Schema Format Specification¶
Overview¶
The schema describes the structure of a Lance table, including all fields, their data types, and metadata. Schemas use a logical type system where data types are represented as strings that map to Apache Arrow data types. Each field in the schema has a unique identifier (field ID) that enables robust schema evolution and version tracking.
Note
Logical types are currently being simplified through discussion #5864.
Proposed changes include consolidating encoding-specific variants (e.g., large_string and string, large_binary and binary)
into single logical types with runtime optimization.
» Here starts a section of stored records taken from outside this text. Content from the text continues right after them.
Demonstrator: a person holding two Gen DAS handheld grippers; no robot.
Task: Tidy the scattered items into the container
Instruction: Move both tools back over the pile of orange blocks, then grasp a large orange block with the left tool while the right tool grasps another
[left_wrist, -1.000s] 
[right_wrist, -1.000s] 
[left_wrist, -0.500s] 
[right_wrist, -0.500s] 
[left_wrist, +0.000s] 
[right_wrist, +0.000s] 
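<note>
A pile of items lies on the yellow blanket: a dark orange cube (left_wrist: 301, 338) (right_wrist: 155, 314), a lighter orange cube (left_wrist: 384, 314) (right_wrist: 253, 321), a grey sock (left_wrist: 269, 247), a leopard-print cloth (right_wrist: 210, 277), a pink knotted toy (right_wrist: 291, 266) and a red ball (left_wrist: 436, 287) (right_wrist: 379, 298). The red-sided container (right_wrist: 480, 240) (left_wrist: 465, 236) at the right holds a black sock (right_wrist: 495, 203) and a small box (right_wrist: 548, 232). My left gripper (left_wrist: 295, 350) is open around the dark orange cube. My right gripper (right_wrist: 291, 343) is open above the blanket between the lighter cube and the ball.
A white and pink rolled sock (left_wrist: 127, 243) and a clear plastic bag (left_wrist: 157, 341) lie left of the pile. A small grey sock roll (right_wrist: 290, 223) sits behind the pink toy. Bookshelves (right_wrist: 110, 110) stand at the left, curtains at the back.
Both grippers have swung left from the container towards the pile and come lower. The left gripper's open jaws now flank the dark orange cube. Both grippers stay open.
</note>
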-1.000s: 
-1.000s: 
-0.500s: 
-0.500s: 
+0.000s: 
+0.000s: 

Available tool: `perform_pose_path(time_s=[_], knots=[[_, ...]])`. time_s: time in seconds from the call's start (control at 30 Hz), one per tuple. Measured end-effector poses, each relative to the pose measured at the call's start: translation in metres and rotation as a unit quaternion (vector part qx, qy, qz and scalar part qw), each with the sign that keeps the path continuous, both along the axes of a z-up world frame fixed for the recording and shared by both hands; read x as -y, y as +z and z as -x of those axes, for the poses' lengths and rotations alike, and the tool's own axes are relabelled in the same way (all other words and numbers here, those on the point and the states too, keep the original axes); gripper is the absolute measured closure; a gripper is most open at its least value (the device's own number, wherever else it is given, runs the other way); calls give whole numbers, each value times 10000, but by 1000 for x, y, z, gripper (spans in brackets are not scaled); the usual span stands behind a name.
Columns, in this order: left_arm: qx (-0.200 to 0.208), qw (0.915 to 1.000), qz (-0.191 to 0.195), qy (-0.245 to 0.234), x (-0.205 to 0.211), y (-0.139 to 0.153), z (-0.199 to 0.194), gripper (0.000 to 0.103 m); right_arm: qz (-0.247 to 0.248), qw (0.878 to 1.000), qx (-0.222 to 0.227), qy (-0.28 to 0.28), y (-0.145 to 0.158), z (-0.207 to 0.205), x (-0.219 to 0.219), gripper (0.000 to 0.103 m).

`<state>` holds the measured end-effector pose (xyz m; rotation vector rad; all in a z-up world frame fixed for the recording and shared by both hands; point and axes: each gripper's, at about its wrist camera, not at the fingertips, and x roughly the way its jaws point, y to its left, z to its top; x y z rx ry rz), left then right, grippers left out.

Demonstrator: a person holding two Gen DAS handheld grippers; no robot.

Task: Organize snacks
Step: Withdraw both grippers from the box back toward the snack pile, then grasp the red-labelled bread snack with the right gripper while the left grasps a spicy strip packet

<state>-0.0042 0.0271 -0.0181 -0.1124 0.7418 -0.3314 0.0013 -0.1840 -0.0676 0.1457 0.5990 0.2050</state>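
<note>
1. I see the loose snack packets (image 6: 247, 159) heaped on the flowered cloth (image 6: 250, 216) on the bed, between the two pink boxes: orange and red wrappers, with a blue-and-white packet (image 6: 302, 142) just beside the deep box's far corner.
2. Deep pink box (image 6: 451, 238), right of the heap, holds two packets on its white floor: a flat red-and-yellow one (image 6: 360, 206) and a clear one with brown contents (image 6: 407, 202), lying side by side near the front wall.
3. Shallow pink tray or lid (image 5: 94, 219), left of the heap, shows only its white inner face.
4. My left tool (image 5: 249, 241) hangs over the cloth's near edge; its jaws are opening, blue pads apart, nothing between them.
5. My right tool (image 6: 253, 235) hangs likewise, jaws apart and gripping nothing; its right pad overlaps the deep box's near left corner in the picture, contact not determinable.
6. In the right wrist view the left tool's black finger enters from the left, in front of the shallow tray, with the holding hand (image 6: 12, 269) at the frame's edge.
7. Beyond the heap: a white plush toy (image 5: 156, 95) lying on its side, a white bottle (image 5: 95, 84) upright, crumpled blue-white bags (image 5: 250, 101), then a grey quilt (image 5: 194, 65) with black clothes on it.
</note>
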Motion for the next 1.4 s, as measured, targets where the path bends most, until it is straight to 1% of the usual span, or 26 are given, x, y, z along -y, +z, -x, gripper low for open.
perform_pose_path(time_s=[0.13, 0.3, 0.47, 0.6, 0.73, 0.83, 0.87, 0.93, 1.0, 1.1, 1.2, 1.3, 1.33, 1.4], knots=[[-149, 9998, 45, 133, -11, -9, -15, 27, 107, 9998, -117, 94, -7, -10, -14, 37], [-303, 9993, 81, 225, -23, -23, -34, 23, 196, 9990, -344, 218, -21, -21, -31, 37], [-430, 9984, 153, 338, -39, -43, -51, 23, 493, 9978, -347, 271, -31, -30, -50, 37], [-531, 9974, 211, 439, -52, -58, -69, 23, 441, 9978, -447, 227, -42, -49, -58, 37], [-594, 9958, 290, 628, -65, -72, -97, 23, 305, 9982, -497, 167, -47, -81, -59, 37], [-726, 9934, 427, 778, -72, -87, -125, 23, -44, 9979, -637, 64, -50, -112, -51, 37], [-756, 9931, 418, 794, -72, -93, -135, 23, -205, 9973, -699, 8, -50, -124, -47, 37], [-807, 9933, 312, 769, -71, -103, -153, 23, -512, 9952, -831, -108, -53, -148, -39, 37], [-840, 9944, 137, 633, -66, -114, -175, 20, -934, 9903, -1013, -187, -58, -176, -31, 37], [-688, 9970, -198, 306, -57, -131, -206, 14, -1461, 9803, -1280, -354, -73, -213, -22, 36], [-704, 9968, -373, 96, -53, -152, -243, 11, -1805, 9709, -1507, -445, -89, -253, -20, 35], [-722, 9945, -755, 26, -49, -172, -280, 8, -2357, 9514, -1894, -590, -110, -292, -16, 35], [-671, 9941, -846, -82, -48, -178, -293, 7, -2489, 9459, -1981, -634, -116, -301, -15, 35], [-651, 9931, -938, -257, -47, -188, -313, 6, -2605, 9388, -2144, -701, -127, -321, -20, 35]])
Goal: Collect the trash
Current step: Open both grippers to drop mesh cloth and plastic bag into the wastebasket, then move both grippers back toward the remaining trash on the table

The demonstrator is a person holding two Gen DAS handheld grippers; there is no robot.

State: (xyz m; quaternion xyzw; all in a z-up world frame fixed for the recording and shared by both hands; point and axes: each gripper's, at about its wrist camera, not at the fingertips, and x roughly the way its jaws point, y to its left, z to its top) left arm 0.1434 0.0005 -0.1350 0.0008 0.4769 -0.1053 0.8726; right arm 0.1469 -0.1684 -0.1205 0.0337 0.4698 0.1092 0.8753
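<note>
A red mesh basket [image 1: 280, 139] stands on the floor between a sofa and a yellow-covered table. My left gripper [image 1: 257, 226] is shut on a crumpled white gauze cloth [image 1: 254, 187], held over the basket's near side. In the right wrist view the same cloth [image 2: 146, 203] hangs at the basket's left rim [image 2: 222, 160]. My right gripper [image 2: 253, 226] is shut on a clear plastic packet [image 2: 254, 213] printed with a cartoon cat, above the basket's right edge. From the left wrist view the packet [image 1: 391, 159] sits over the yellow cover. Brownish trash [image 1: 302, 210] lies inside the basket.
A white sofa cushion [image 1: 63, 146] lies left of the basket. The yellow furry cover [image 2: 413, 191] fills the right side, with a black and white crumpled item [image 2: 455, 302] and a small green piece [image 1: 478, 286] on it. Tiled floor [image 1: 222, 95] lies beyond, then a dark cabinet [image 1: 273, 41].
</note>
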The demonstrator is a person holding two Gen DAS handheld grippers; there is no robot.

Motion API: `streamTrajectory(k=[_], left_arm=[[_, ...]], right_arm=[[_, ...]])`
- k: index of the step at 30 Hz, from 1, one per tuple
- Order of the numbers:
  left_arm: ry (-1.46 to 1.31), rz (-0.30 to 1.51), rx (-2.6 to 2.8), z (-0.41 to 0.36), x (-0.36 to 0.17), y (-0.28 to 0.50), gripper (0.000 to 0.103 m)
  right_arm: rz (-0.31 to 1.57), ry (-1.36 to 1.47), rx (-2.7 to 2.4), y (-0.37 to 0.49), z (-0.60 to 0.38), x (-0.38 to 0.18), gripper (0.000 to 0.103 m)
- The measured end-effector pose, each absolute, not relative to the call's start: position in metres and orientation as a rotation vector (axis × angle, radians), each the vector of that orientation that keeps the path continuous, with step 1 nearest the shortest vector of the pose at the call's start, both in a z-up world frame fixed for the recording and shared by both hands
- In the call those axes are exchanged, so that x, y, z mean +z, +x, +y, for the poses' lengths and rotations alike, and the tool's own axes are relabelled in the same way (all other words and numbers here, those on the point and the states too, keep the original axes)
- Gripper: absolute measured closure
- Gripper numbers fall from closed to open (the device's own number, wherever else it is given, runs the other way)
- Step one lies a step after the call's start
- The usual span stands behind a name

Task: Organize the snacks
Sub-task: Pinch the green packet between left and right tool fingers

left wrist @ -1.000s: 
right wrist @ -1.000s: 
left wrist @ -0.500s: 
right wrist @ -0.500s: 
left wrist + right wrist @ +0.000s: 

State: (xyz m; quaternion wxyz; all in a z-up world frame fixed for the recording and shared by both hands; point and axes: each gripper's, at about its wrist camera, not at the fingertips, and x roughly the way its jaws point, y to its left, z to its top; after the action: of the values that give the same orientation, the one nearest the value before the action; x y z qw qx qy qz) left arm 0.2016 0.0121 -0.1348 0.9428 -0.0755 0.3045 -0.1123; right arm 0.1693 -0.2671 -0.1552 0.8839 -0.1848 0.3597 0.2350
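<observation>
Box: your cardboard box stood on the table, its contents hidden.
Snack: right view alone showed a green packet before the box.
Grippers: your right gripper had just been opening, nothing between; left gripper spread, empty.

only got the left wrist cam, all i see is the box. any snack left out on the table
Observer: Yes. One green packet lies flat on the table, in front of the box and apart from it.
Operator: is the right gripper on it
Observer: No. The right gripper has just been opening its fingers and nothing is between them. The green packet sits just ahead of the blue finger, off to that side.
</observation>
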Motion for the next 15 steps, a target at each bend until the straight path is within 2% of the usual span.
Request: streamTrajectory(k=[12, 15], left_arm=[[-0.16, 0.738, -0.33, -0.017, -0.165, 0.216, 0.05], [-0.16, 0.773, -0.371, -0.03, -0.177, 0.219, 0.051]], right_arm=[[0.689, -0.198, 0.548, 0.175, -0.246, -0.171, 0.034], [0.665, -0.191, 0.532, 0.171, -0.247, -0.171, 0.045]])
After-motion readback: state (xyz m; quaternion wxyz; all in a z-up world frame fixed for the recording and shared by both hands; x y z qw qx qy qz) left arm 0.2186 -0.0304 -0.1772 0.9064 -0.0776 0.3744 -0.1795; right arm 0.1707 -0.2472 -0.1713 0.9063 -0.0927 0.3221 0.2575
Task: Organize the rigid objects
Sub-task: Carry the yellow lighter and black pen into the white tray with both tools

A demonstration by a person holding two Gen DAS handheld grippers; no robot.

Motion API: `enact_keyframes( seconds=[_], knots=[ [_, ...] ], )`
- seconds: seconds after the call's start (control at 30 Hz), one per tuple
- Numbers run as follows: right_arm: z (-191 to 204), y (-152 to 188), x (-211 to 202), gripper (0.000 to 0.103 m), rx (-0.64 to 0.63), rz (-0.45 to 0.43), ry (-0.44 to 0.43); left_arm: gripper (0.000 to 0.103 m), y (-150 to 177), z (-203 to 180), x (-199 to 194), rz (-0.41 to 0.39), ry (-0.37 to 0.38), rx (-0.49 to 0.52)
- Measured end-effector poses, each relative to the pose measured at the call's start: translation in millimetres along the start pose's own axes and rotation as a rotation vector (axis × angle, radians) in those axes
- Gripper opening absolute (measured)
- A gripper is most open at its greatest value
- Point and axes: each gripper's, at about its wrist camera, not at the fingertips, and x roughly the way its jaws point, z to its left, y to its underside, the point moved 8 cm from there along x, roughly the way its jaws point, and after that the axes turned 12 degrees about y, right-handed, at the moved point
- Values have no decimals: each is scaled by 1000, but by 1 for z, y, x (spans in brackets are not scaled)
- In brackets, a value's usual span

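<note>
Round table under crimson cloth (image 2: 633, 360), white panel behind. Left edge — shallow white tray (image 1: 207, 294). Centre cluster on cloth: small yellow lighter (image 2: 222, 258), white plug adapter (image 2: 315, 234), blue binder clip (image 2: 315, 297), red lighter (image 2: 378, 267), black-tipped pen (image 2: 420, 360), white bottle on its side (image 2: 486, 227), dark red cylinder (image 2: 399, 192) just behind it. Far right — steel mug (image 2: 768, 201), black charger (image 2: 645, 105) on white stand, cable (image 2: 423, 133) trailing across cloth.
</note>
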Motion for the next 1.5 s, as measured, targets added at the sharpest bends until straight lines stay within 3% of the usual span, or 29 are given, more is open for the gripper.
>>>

Additionally, #5817 proposes adding
string_view and binary_view types. This document describes the current implementation.
Data Types¶
Lance supports a comprehensive set of data types that map to Apache Arrow types. Data types are represented as strings in the schema and can be grouped into several categories.
Primitive Types¶
| Logical Type | Arrow Type | Description |
|---|---|---|
null |
Null |
Null type (no values) |
bool |
Boolean |
Boolean (true/false) |
int8 |
Int8 |
Signed 8-bit integer |
uint8 |
UInt8 |
Unsigned 8-bit integer |
int16 |
Int16 |
Signed 16-bit integer |
uint16 |
UInt16 |
Unsigned 16-bit integer |
int32 |
Int32 |
Signed 32-bit integer |
uint32 |
UInt32 |
Unsigned 32-bit integer |
int64 |
Int64 |
Signed 64-bit integer |
uint64 |
UInt64 |
Unsigned 64-bit integer |
Floating Point Types¶
| Logical Type | Arrow Type | Description |
|---|---|---|
halffloat |
Float16 |
IEEE 754 half-precision floating point (16-bit) |
float |
Float32 |
IEEE 754 single-precision floating point (32-bit) |
double |
Float64 |
IEEE 754 double-precision floating point (64-bit) |
String and Binary Types¶
| Logical Type | Arrow Type | Description |
|---|---|---|
string |
Utf8 |
Variable-length UTF-8 encoded string |
binary |
Binary |
Variable-length binary data |
large_string |
LargeUtf8 |
Variable-length UTF-8 string (supports large offsets) |
large_binary |
LargeBinary |
Variable-length binary data (supports large offsets) |
Decimal Types¶
Decimal types support arbitrary-precision numeric values. The format is: decimal:<bit_width>:<precision>:<scale>
| Logical Type | Arrow Type | Precision | Example |
|---|---|---|---|
decimal:128:P:S |
Decimal128 |
Up to 38 digits | decimal:128:10:2 (10 total digits, 2 after decimal) |
decimal:256:P:S |
Decimal256 |
Up to 76 digits | decimal:256:20:5 |
- Precision (P): Total number of digits (1-38 for Decimal128, up to 76 for Decimal256)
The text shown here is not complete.